Thanks to Rori’s powerful wings, they caught up with the Horsekin army just as the sun was reaching zenith. The enemy was marching through a narrow but long grassy valley, bordered on either side by forested hills. A silver riband of a river threaded itself through a stripe of trees for the entire length of the valley. Streams trickled from the hills to either side to join the river.
As he looked down from the height of dragonback, Salamander found himself thinking of the army as some sort of animal, huge, dangerous, but as awkward as a dragon on the ground as it plodded around clumps of trees and outcrops of rock. At every stream, it slowed to a crawl in order to ease its horses across the bad footing of the fords.

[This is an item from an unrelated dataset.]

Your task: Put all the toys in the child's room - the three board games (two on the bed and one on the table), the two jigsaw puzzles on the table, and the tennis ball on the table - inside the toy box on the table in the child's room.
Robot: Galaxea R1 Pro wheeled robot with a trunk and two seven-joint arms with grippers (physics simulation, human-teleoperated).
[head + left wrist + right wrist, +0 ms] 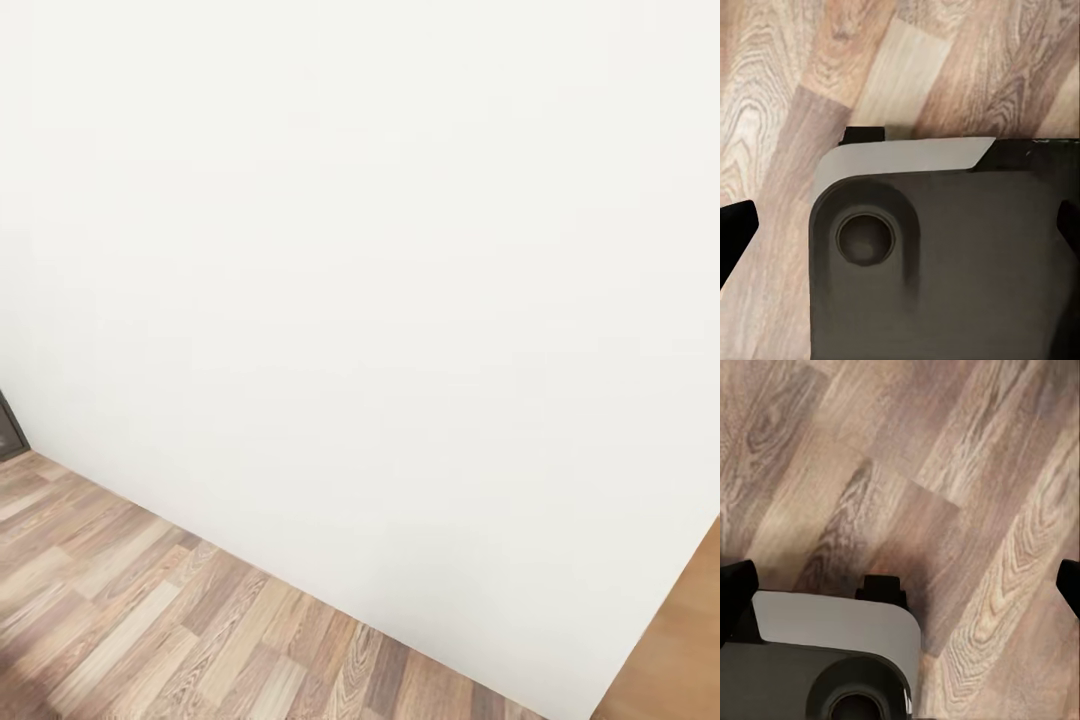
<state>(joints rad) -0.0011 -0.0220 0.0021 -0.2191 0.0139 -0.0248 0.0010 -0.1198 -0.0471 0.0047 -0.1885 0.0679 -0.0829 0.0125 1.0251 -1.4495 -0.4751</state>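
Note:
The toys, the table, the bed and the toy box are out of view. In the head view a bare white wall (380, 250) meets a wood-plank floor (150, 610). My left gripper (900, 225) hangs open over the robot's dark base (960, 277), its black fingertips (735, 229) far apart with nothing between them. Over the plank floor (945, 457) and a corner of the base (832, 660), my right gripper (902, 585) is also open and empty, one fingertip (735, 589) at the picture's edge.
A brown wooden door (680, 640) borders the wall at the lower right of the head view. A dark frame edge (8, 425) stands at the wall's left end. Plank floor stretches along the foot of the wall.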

Rori circled high above to match its tedious pace. After a few miles the army halted, or at least, the front ranks halted, then those behind them, and so on down the entire length of the column in a sort of convulsion or ripple that at last reached the slaves and servants at the rear.
Have they seen us?
Salamander wondered, then realized that the Horsekin were merely pausing to rest their horses. Noontide heat shimmered on the hills.
Rori dropped a little lower, close enough for Salamander to see the tiny figures of riders dismounting. He noticed that they kept glancing up at the sky. As the army spread out into the grassy meadows on the western side of the river, Rori banked a wing and turned toward the western hills. On the highest hill, huge boulders and outcrops of pale brown rock emerged from the forest cover like the knuckles of an enormous fist. Rori soared up to the summit, circled once, and landed upon one of the outcrops. Salamander slid down from his back.
“How’s this?” Rori said. “You’ve got a clear view down to the valley floor, but you can hide among the trees as well.”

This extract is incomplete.